### Aim of the task
The string "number" may appear in lines of the listing. Report each line where it does.

### Given data
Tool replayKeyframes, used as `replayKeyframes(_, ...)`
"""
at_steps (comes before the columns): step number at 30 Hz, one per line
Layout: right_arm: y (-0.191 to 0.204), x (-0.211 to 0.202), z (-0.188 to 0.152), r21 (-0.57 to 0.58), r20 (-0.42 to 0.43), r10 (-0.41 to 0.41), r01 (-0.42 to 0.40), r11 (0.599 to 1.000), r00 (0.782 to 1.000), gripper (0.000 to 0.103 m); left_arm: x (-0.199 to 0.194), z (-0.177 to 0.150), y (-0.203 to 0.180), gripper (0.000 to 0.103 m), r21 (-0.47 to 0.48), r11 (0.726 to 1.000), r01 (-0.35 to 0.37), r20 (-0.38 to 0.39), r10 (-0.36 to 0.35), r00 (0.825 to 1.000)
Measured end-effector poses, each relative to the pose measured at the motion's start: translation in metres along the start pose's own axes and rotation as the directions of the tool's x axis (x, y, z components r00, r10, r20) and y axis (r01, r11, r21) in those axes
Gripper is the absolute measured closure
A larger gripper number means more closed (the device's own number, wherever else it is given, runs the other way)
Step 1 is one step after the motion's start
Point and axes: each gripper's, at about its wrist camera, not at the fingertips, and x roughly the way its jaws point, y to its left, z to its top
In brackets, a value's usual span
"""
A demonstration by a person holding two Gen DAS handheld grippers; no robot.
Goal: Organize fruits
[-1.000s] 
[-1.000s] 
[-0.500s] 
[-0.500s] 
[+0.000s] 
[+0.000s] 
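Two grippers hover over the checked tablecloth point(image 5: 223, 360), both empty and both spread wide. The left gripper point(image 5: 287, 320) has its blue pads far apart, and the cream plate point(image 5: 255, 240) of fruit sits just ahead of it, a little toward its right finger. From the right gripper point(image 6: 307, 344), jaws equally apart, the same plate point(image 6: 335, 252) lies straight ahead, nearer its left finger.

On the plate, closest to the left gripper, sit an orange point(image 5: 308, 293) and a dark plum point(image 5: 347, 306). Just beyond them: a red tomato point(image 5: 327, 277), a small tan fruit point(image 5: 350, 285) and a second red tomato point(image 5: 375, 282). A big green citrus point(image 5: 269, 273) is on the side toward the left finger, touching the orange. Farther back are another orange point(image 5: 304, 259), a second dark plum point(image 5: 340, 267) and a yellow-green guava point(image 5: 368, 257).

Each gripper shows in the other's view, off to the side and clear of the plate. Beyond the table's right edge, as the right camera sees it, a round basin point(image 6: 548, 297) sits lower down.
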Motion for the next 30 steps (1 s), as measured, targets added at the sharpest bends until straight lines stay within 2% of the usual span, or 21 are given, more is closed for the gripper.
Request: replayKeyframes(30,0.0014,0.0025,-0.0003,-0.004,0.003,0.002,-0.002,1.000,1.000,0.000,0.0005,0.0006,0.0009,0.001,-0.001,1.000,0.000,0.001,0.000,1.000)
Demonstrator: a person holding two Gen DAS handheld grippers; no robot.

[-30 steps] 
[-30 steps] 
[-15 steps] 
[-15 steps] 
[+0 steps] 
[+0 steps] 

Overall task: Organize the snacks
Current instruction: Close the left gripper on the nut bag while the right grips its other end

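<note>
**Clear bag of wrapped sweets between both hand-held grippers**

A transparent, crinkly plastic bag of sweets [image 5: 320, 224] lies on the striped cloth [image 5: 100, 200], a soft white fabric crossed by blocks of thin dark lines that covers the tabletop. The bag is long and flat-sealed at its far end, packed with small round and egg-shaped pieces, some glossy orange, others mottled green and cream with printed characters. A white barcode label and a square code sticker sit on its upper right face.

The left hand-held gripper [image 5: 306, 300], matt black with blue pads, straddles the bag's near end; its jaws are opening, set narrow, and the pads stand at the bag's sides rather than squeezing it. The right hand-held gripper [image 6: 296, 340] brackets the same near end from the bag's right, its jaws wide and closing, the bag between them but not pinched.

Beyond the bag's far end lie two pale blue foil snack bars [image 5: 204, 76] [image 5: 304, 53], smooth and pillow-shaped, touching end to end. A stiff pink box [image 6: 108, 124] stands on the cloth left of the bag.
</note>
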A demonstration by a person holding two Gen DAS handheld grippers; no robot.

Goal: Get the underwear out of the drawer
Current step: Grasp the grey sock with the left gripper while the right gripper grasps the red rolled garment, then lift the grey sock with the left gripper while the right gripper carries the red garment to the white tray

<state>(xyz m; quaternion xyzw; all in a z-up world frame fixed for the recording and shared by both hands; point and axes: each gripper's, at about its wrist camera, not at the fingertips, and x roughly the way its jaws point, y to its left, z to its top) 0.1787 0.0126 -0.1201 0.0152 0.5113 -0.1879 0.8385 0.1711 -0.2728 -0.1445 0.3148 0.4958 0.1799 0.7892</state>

### Solution for this problem
at_steps (comes before the columns): step number at 30 Hz, one per line
A larger gripper number means more closed (the device's own number, wherever else it is given, runs the other way)

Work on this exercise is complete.